*** Source material ***
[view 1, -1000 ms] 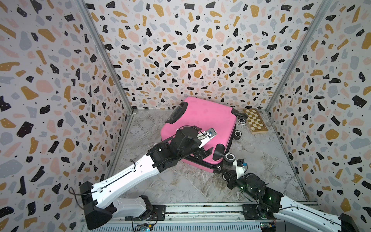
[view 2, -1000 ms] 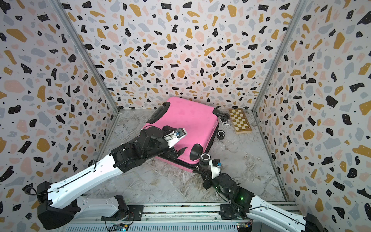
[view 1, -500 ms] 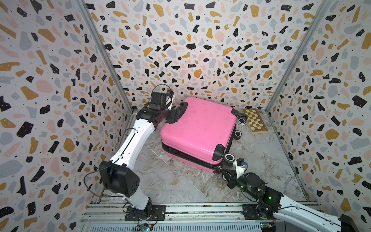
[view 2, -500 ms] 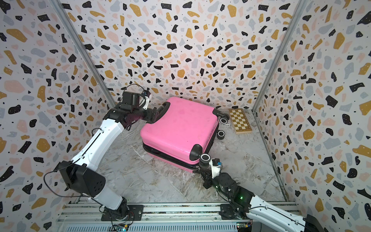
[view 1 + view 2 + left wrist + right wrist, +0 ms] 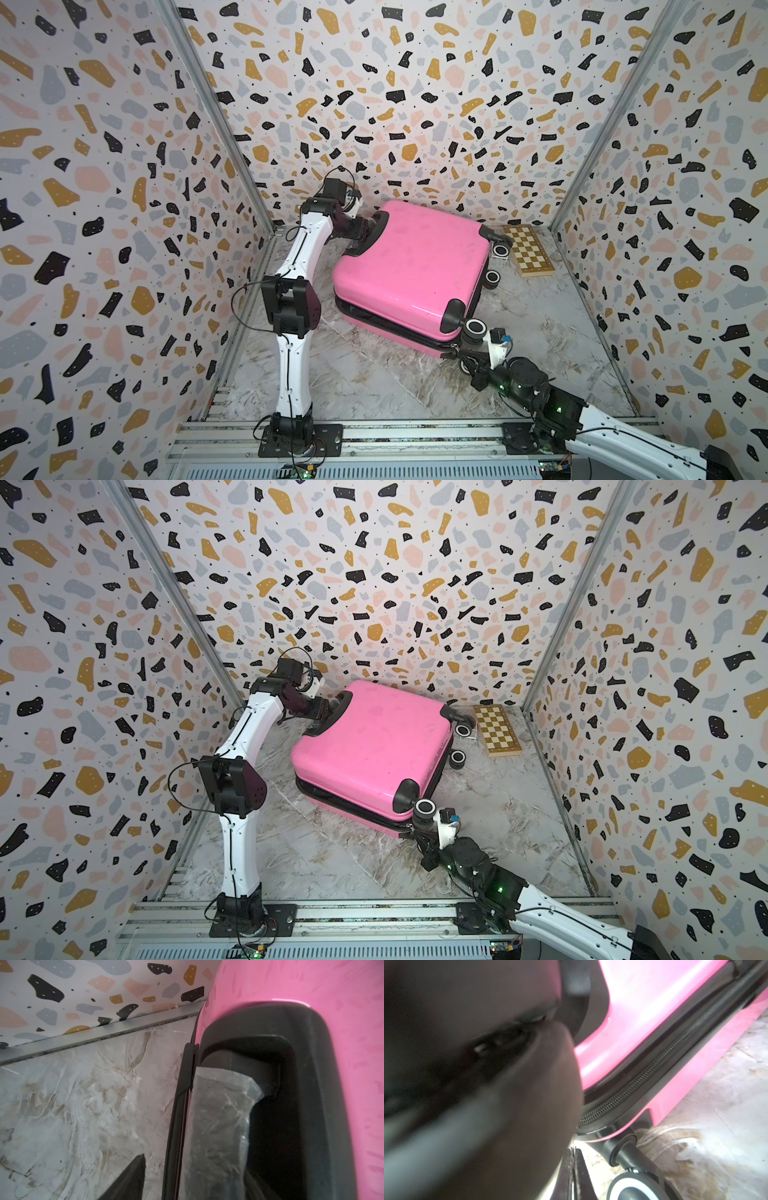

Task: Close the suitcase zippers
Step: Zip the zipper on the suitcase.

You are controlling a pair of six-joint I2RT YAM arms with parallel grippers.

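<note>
On the surface [image 5: 374,386] the suitcase [image 5: 409,266] lies mid-frame. The left tool [image 5: 367,227] has swung across to the handle [image 5: 182,1088] at upper left. It is parted, straddling it, likely to brace. The right tool [image 5: 459,354], clenched, sits by the zippers [image 5: 654,1068].

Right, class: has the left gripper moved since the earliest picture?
Yes. The left gripper has left the middle of the suitcase lid and swung further from the chessboard, to the case's far end.
</note>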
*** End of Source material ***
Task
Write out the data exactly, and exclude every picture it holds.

Solution for this exercise
[view 1, -1000 ms] 
[view 2, -1000 ms] 
[view 1, -500 ms] 
[view 2, -500 ms] 
[view 1 + view 2 + left wrist + right wrist, +0 ms] 

Task: Close the suitcase zippers
Step: Zip the zipper on the suitcase.

You are controlling a pair of six-joint I2RT YAM arms with parallel grippers.

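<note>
On the surface [image 5: 374,386] the suitcase [image 5: 409,266] lies mid-frame. The left tool [image 5: 367,227] has swung across to the handle [image 5: 182,1088] at upper left. It is parted, straddling it, likely to brace. The right tool [image 5: 459,354], clenched, sits by the zippers [image 5: 654,1068].

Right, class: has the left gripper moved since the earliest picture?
Yes. The left gripper has left the middle of the suitcase lid and swung further from the chessboard, to the case's far end.
</note>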

Nothing further remains for this exercise.